__Your task__: Return the data below exactly, but only from the line containing "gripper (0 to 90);" through the line containing "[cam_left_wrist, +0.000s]", with both of those lines included.
******
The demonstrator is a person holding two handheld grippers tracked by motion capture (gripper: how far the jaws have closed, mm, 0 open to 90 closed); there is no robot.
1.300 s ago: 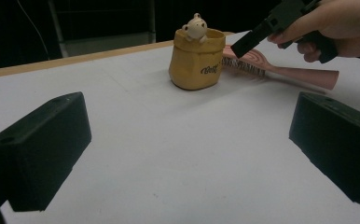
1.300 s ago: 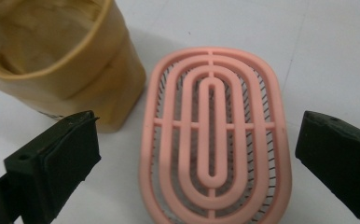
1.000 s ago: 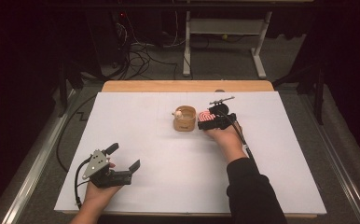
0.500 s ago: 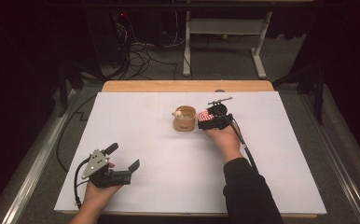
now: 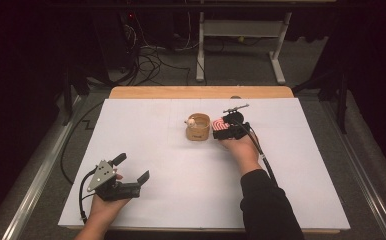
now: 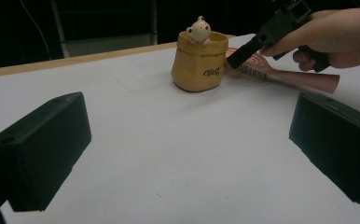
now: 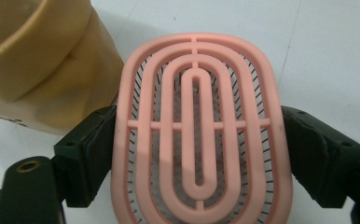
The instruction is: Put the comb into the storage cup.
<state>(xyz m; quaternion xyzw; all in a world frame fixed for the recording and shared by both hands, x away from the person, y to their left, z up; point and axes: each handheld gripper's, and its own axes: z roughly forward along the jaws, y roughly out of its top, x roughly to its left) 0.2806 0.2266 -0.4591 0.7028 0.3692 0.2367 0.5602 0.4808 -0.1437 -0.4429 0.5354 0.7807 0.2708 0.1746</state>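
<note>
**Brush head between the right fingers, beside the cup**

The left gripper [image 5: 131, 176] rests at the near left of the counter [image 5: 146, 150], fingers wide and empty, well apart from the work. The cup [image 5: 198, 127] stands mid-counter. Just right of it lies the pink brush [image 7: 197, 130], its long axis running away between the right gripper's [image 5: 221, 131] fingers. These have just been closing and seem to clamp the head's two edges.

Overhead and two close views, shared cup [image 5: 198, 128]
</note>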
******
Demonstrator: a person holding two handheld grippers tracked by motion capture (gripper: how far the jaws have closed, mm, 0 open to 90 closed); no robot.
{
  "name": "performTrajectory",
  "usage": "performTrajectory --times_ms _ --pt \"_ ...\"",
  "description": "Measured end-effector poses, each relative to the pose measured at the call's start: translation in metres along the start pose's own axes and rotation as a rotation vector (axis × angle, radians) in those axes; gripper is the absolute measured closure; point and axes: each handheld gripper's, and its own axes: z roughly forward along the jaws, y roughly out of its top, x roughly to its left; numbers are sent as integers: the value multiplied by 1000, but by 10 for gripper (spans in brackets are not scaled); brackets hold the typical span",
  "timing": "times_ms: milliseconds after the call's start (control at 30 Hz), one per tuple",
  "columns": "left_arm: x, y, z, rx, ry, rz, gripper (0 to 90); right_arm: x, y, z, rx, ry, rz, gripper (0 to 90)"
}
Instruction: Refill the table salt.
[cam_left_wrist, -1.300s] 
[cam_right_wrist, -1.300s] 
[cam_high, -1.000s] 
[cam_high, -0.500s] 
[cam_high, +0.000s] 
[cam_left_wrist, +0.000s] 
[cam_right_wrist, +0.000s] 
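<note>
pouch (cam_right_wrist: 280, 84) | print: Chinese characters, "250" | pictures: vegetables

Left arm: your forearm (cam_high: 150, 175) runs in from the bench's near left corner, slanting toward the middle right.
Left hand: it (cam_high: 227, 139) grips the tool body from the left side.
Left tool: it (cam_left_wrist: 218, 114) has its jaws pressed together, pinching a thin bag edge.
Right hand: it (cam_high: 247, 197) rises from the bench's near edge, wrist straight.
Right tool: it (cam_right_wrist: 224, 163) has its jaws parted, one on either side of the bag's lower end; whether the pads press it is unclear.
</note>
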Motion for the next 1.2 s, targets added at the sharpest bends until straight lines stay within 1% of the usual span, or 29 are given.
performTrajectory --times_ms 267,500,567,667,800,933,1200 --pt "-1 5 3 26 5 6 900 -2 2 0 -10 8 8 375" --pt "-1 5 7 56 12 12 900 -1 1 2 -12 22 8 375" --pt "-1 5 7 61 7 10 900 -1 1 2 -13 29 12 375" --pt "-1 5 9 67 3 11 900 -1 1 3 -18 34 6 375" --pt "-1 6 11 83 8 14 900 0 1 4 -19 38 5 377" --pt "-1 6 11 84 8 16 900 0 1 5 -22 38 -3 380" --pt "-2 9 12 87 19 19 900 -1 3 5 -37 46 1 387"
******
__Result of the exercise__:
  "columns": "left_arm: x, y, z, rx, ry, rz, gripper (0 to 90); right_arm: x, y, z, rx, ry, rz, gripper (0 to 90)"
}
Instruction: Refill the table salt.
[cam_left_wrist, -1.300s] 
[cam_right_wrist, -1.300s] 
[cam_high, -1.000s] 
[cam_high, -0.500s] 
[cam_high, +0.000s] 
[cam_left_wrist, +0.000s] 

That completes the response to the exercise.